Table T6 looks at module completion rates for part-time students. The provision of this information is dependent on how student data are returned to HESA, and so currently only institutions in Wales are included as institutions in Wales are required to return a module record to HESA. The table shows what percentage of modules undertaken by part-time students are successfully completed, along with statistics to put this percentage into context. For 2002/03, 60.5% of the relevant modules had results provided, and in 86.3% of cases the module was passed. Each part-time student undertook just under three modules, on average, and each module was worth an average 13.0% full-time equivalent.
Research indicators, which are given in Table R1, are different in kind to other indicators, in that they do not wholly relate to the student population.
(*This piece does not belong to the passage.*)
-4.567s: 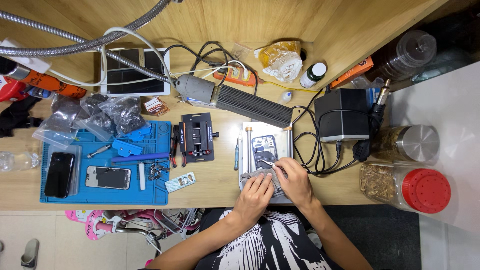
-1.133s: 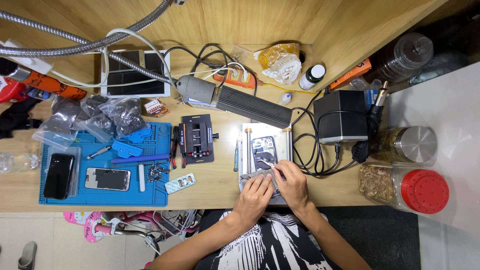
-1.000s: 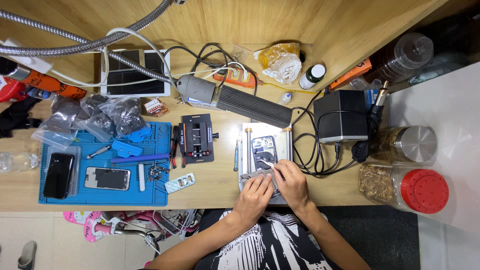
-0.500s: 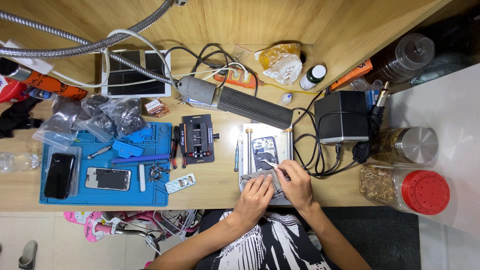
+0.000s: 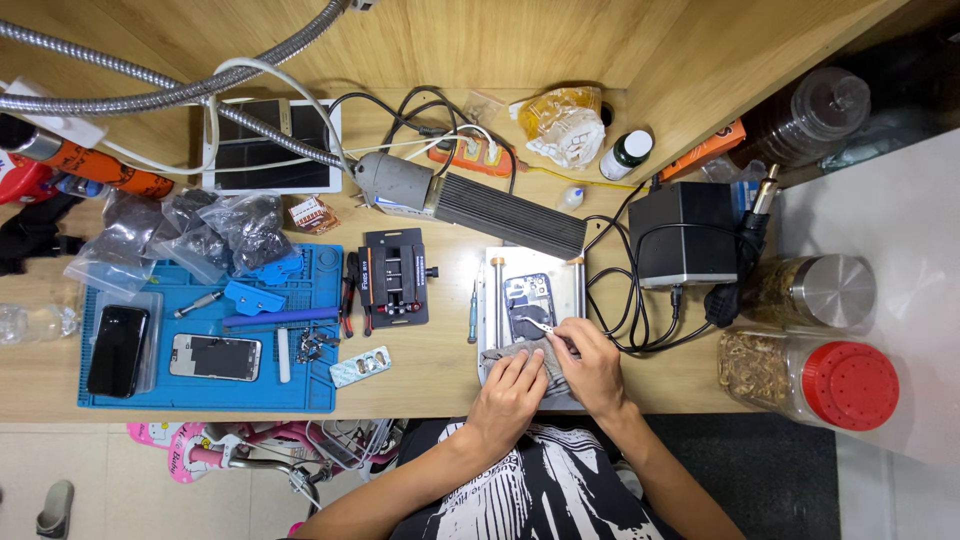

They measure research output (as shown by the number of PhDs awarded and the amount of research grants or contracts for which expenditure has been incurred) against resource inputs (namely, academic staff costs and the funding councils’ allocations for research).
These indicators do not measure research quality. That is done by the Research Assessment Exercise. The results from the 2001 RAE exercise are available at www.hero.ac.uk/rae.
Research indicators are all standardised to a value of 1 and take account of the differing ratios of output to input in different cost centres. A value of 1 for an indicator shows that the institution is producing the same as the rest of the sector, relative to its input. A value below 1 shows it is producing less than the sector, and a value greater than 1 shows that it is producing more than the sector, again relative to its input.
All four research indicators show similar patterns to those from last year, with the majority of institutions having values below 2. The indicators using academic staff costs as the input are less variable between the years than the indicators which use funding councils’ research allocation, in part because the amount of funding for some institutions is very small relative to that for the large research universities.
Charts 7a to 7d show the spread of the four research indicators across institutions with non-zero outputs.
This is the fourth year in which employment indicators have been published. The indicator is based on the responses to the Destination of Leavers from Higher Education (DLHE) survey, which replaced the First Destinations survey last year. The response rate this year for those graduating from full-time courses with a first degree was 83.2% (83.8% in 2001). Table 9 shows comparative results for the last four years.